Only around 2% of cancer research funding in the UK is spent on research that is fully dedicated to childhood and young adult cancer. Although cases are rare, the brightest young researchers are needed to find kinder, more effective and personalised treatments. Charities, kind-hearted donors and families who have experienced the heartbreak of losing a loved one are working with pioneering student researchers to help this take place.
The Professor's view: what PhD students make possible
For Associate Professor Susanne Gatz, PhD students and researchers are at the heart of any lab. Her team includes PhD student Neal Sheth (PhD Cancer and Genomics) and postdoctoral researcher Dr Joseph Wragg (PhD Cancer Research, 2016). Their work is funded by the charity Alice's Arc, doing ground-breaking work to improve treatment for children with rhabdomyosarcoma (RMS), a soft tissue cancer.
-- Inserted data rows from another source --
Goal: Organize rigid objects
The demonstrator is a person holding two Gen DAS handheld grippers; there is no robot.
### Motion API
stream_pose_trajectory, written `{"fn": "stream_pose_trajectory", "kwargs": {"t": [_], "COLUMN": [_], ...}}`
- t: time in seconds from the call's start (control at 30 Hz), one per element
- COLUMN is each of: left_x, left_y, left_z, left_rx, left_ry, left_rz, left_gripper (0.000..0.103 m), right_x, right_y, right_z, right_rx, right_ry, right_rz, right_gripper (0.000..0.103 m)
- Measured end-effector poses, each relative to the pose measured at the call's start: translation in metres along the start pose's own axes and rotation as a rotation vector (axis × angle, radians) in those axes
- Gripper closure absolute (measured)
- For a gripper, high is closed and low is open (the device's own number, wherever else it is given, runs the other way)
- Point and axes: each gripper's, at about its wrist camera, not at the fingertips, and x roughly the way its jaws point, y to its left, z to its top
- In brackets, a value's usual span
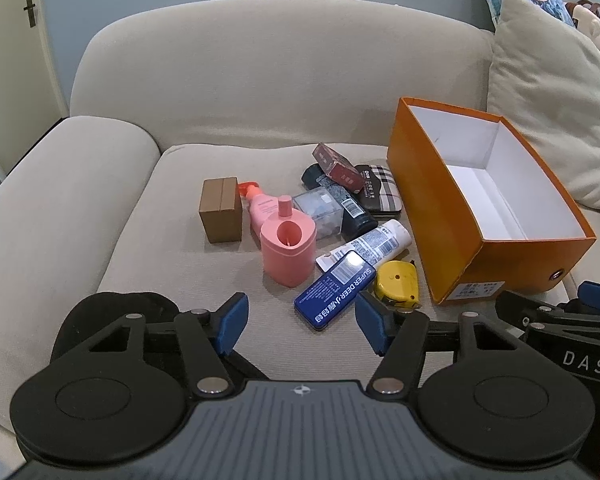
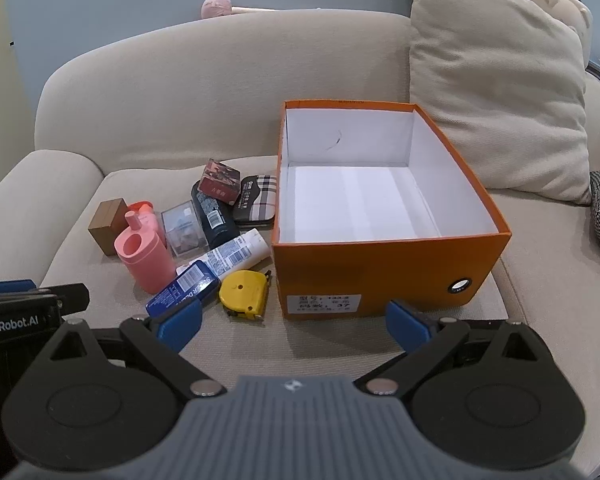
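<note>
Orange box (image 2: 380, 264) beside clutter, bare cushion (image 2: 320, 344) before both claws, jaws apart

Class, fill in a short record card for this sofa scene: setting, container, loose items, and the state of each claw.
setting: beige sofa
container: orange box, open, nothing inside
loose items: yellow tape measure, blue tin, pink holder, brown box, all beside the box
left claw: open, holding nothing
right claw: open, holding nothing
</note>
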Motion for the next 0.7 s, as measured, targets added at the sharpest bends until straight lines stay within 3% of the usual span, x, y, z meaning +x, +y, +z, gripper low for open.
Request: {"fn": "stream_pose_trajectory", "kwargs": {"t": [0.7], "left_x": [0.0], "left_y": [0.0001], "left_z": [-0.0012], "left_rx": [0.007], "left_ry": [0.001], "left_rz": [0.001], "left_gripper": [0.03], "right_x": [0.0], "right_y": [-0.0006], "right_z": [0.0], "right_rx": [-0.002], "right_ry": [0.0], "right_rz": [0.001], "right_gripper": [0.005]}}
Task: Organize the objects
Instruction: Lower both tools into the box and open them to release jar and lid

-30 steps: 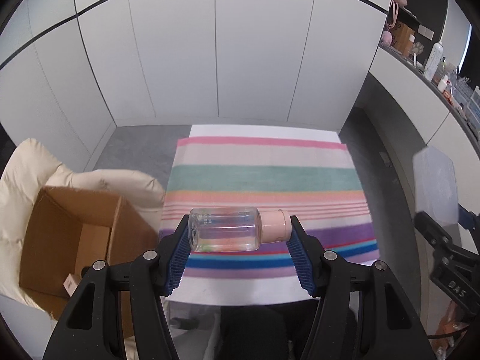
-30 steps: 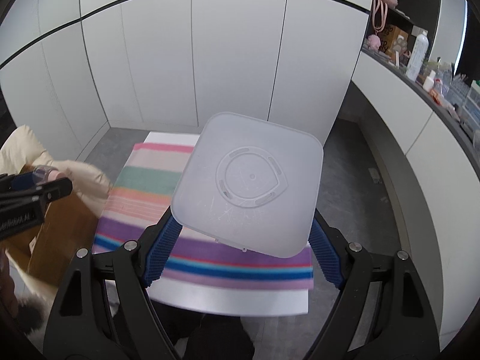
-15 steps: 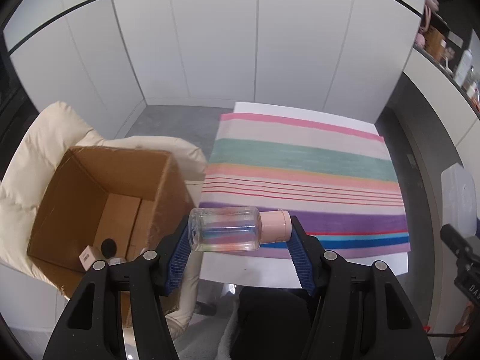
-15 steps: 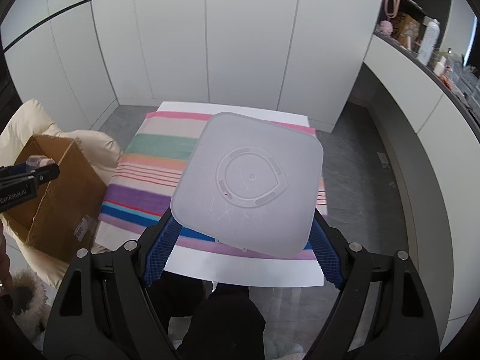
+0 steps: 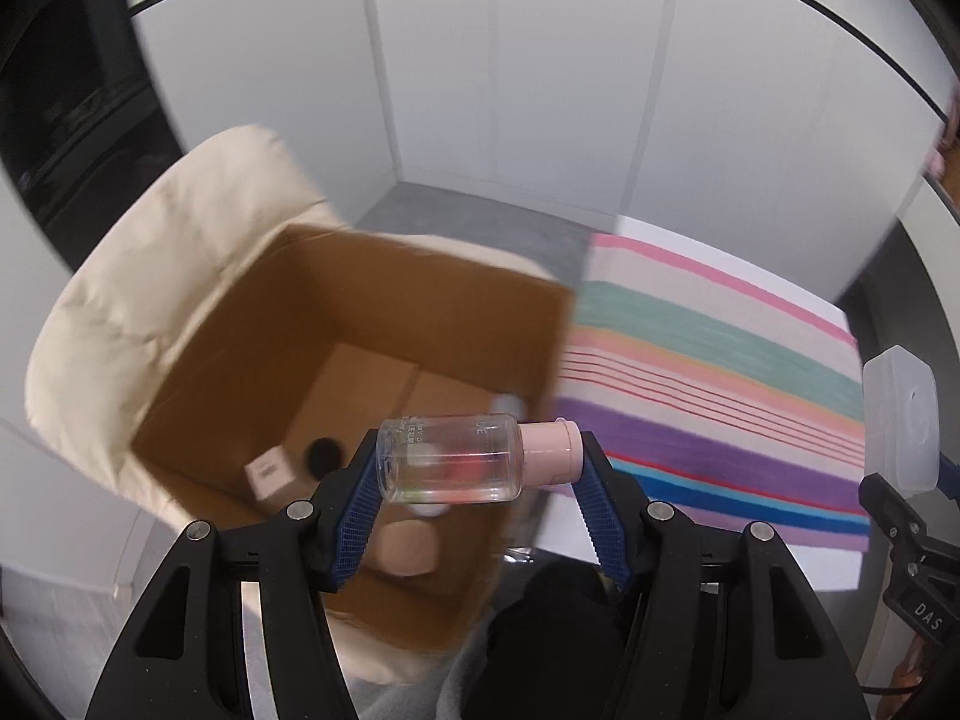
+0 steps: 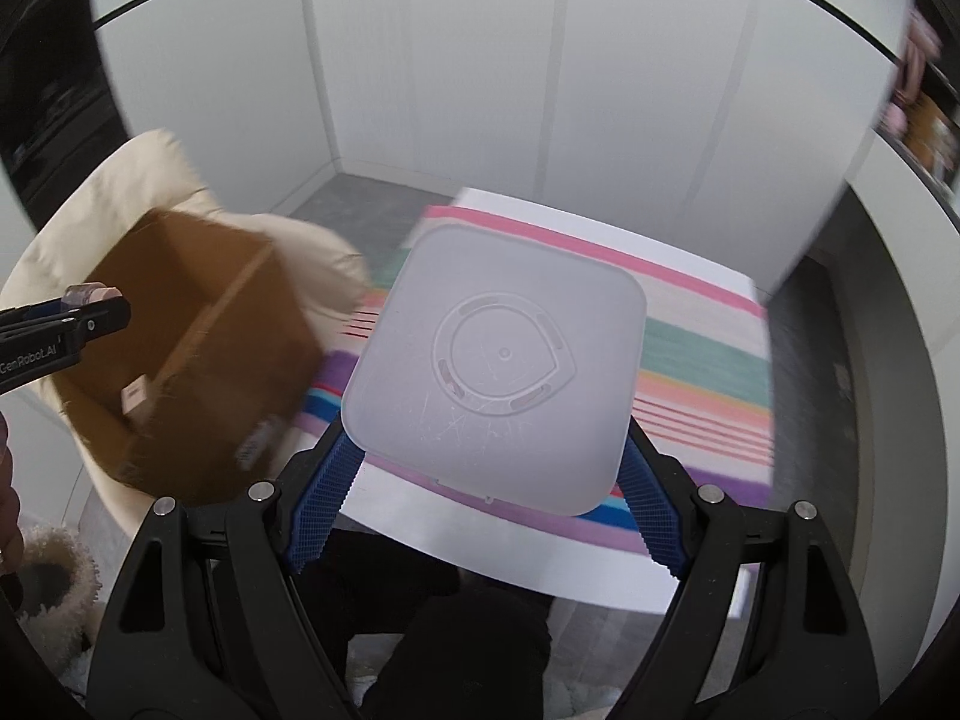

'Charitable support is a cornerstone of any lab. These students are early in their career, are excited and even a bit more open-minded,' says Professor Gatz. 'Funding for research into rare cancers such as childhood sarcomas is hard to find, so charitable support is a cornerstone of any lab. In these unusual cancers, where we don't yet have the answers, it's so important that we can take risks to see if we can discover something truly ground-breaking. This model of working in collaboration with charities is unlocking new potential.'
Alice's Arc was founded by Sara and David Wakeling while their daughter was battling childhood cancer, working with other families affected to raise money for rhabdomyosarcoma research. After losing their daughter Alice in 2019 they have continued to fund and support vital research.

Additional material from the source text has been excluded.